Long work hours may hike women's diabetes risk by 70%

Henrietta Strickland
July 5, 2018

The observational study examined the health data of 7,065 workers aged between 35 and 74 years for a period of 12 years.

The increased diabetes risk the researchers found was only slightly lower when they adjusted for other contributory factors, like smoking, lack of exercise, alcohol intake, and body mass index (BMI).

Participants' weekly working (paid and unpaid) hours were grouped into four-time bands: 15-34 hours; 35-40 hours; 41-44 hours; and 45 or more hours, and a range of potentially influential factors were considered.

Working long hours can have detrimental effects on health - from increased stress to higher rates of certain chronic diseases.

Working for more than the designated hours in office can help fetch you a good paycheck but a new study now shows that women who work for around 45 hours in a week have a high risk of getting type 2 diabetes but the same situation appears to protect the men from diabetes.

The study also showed that if an individual is overworked, it might cause a stress response that leads to hormonal imbalance and insulin resistance which might contribute to the development of diabetes.

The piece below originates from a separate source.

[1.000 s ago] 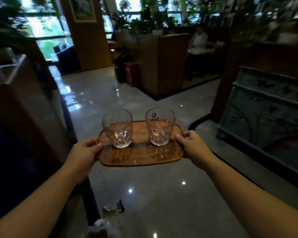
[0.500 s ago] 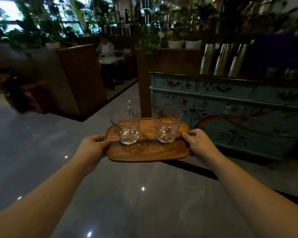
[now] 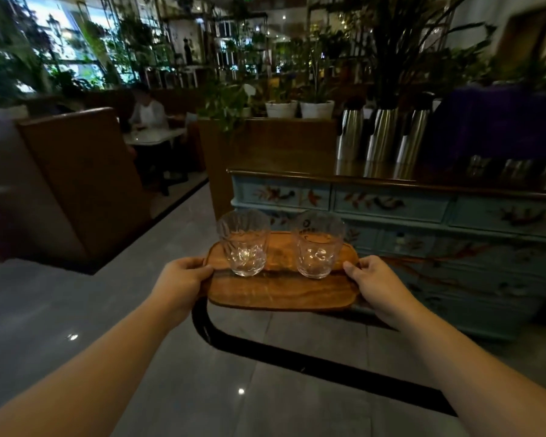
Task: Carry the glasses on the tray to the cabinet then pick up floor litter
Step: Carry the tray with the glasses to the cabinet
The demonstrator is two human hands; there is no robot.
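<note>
An oval wooden tray (image 3: 281, 293) is held level in front of me at waist height. My left hand (image 3: 183, 280) grips its left end and my right hand (image 3: 371, 283) grips its right end. Two clear empty glasses stand upright on it: a left glass (image 3: 244, 244) and a right glass (image 3: 317, 246) with a small printed logo. Just beyond the tray stands the pale blue painted cabinet (image 3: 391, 201) with a dark wooden top. No floor litter is in view.
Three steel thermos jugs (image 3: 382, 135) and several small metal cups (image 3: 514, 170) stand on the cabinet top. A brown booth partition (image 3: 82, 181) is at left, with a seated person (image 3: 147, 113) behind it. Potted plants (image 3: 300, 107) line a wooden divider. The grey tiled floor (image 3: 76, 310) has a black inlay strip.
The view has swung right and closed in on the blue cabinet, which now fills the right side. The litter seen on the floor a second ago is out of view. Both hands keep hold of the tray.
</note>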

The study was supported by the Canadian Institutes of Health Research and the Institute for Clinical Evaluative Sciences. By 2030, it's estimated that 439 million people worldwide will live with the disease, up 50 percent from 2010, the researchers said.

All the women out there, here's a good reason for you to work less and relax more. There are studies which labelled this "over-work-under-pay diabetes risk" as controversial.

Various factors in the workplace such as the nature of the job - primarily active or sedentary - were also accounted for in the analysis. What's more, working hours were measured at one time point only, and it wasn't possible to deduce from the medical records which type of diabetes participants had, although type I diabetes accounts for only around one in 20 adult cases. Considering the rapid and substantial increase of diabetes prevalence, identifying modifiable risk factors is of major importance.

However, the team also found that for women, working more hours significantly increased the risk of developing diabetes. They found, for example, that the effect of longer working hours was stronger among women logging more than 45 hours a week at work who were living with children under age 12. Work weeks that averaged 60 hours or more over three decades tripled the risk of diabetes, cancer, heart trouble and arthritis for women, added the study.